SQL Server – Retain Column Statistics on Paragraph-Style Columns

sql serverstatistics

Specific to Microsoft SQL Server…

If a query has a search predicate against a paragraph-style text column, it will create a system-created statistic to answer the query.

Got it.

My question is if those should be removed later as they can't be of very much help since they are based purely on the first few characters of the text string and not actually useful in the search which will be a scan against the table no matter what. Later "grooming" operations via auto-stats update, or a self-developed-stats-grooming process will encounter these and may try and update them.
To complicate it, this column is typically "wide" and can often be "deep" (say, a bajillion rows) and cause a large IO hit to accomplish even a small sample scan to update the stat.

My thinking leads me to say they should be removed. What do others say?

I am not asking if queries against these types of data are advisable. They happen. I am just doubting the usefulness of these auto-generated stats and their justification to exist unless you happen to have an text column with the first few characters actually useful in finding the rows you need – enough so that you'd consider create an index on that column – and I expect that is unusual.

What say you? Keep these albatrosses or get rid of them?

Best Answer

First of all, and perhaps most importantly, albatrosses are not unlucky. They are in fact considered a good omen. In the poem, the young sailor shoots it with his crossbow, and it is this reckless act that is considered unlucky.

Second of all, SQL Server uses a technique called trie trees, for string statistics. These are not well documented but get a brief mention in 'Microsoft SQL Server 2012 Internals' in the 'String Statistics' section. You cannot delete trie trees or control them.

If you delete the ordinary column statistics associated with a column they will be get recreated next time someone queries that column, unless you explicitly disable them which is inadvisable. In the same way, the sailor is forced to wear the dead albatross around his neck as punishment : )

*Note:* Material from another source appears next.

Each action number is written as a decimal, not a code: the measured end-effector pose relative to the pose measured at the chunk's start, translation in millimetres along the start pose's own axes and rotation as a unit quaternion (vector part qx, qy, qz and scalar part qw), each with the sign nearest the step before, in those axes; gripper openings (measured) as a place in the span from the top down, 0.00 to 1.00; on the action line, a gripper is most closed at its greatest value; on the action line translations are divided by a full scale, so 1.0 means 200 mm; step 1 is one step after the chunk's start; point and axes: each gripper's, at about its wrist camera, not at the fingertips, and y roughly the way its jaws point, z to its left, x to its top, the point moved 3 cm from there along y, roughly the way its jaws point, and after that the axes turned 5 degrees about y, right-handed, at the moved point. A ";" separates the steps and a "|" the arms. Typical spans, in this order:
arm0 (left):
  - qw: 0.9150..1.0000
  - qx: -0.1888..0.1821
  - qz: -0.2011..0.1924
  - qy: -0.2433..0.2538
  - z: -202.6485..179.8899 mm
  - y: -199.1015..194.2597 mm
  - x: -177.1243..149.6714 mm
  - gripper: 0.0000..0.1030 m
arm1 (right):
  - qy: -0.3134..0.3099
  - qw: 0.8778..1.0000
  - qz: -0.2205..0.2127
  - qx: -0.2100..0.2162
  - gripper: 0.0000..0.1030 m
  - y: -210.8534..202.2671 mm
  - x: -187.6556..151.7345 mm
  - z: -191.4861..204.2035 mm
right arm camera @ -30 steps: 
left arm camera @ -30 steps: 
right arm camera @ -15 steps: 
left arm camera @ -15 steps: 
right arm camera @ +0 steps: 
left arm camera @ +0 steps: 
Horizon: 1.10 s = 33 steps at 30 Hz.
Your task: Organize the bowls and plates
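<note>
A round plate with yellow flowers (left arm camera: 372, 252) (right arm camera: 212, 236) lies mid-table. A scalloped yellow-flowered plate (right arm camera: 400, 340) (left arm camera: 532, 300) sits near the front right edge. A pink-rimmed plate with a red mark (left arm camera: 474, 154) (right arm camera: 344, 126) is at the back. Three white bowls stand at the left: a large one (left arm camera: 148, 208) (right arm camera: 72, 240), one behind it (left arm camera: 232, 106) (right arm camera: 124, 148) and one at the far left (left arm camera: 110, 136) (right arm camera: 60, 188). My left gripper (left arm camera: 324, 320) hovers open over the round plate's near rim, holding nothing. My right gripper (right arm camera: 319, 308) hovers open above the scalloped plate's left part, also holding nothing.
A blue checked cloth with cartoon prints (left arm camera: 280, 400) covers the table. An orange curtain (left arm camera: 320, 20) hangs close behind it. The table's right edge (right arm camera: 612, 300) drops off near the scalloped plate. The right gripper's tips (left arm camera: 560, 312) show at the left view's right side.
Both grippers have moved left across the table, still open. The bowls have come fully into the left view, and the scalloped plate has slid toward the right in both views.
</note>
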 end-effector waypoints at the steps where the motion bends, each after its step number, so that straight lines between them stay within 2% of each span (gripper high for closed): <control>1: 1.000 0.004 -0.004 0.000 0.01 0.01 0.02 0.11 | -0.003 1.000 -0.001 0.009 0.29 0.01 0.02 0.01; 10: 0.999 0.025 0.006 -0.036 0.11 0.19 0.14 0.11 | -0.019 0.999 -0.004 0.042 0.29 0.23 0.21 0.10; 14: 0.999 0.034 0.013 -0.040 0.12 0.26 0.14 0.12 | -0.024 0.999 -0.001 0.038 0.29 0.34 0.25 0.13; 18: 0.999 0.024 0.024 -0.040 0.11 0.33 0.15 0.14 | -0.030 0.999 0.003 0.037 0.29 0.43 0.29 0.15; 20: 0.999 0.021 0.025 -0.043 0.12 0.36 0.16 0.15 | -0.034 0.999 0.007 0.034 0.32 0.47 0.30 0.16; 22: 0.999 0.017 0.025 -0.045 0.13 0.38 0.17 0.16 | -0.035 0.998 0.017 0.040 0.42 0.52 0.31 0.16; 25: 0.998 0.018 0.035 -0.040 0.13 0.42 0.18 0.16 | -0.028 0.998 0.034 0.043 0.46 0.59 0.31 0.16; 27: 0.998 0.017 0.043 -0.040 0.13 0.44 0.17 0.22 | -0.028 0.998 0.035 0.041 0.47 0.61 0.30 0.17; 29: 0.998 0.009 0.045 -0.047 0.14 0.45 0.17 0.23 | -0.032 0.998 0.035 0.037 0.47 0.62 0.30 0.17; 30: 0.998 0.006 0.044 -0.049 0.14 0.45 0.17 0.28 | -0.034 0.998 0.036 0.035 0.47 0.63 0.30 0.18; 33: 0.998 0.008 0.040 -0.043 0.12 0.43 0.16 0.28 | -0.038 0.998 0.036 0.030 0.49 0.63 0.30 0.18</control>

I think Sean's suggestion of using Full Text Indexing is a good one. In summary do not shoot albatrosses, do not disable auto-stats.

Let's do a simple walkthru using 'The Rime of the Ancient Mariner' as an example. I downloaded the text from Project Gutenberg available here, cleaned it up a bit and loaded it up in to a SQL Server table. For a simple Like query with wildcards, I get a full clustered index scan with an estimated rowcount of 1.55 and actual rowcount of 7:

Simple Like query

Looking at the statistics for the column, we can see a lot of stats that probably wouldn't make that much sense for other queries, which I think was your point:

DBCC SHOW_STATISTICS results

Despite this, the estimated versus actual rowcount (1.55 versus 7) is pretty reasonable and is in the same order of magnitude, but we will get effectively a table scan because of the wildcards.

Switching on full-text indexing, we can get more accurate rowcounts and start to interrogate the full-text index for other information it stores about the documents, eg

SELECT * 
FROM dbo.documentText
WHERE CONTAINS ( documentText, 'albatross' )
GO

SELECT *
FROM sys.dm_fts_index_keywords( DB_ID(), OBJECT_ID('dbo.documentText') )


SELECT *
FROM sys.dm_fts_index_keywords_by_document( DB_ID(), OBJECT_ID('dbo.documentText') )


SELECT TOP 10 display_term, COUNT(*)
FROM sys.dm_fts_index_keywords_by_document( DB_ID(), OBJECT_ID('dbo.documentText') )
GROUP BY display_term
ORDER BY 2 DESC

We now get index seeks and potentially this could make a large performance difference on a bigger table.

Full walkthru script available here.

PS No albatrosses were harmed in the making of this post.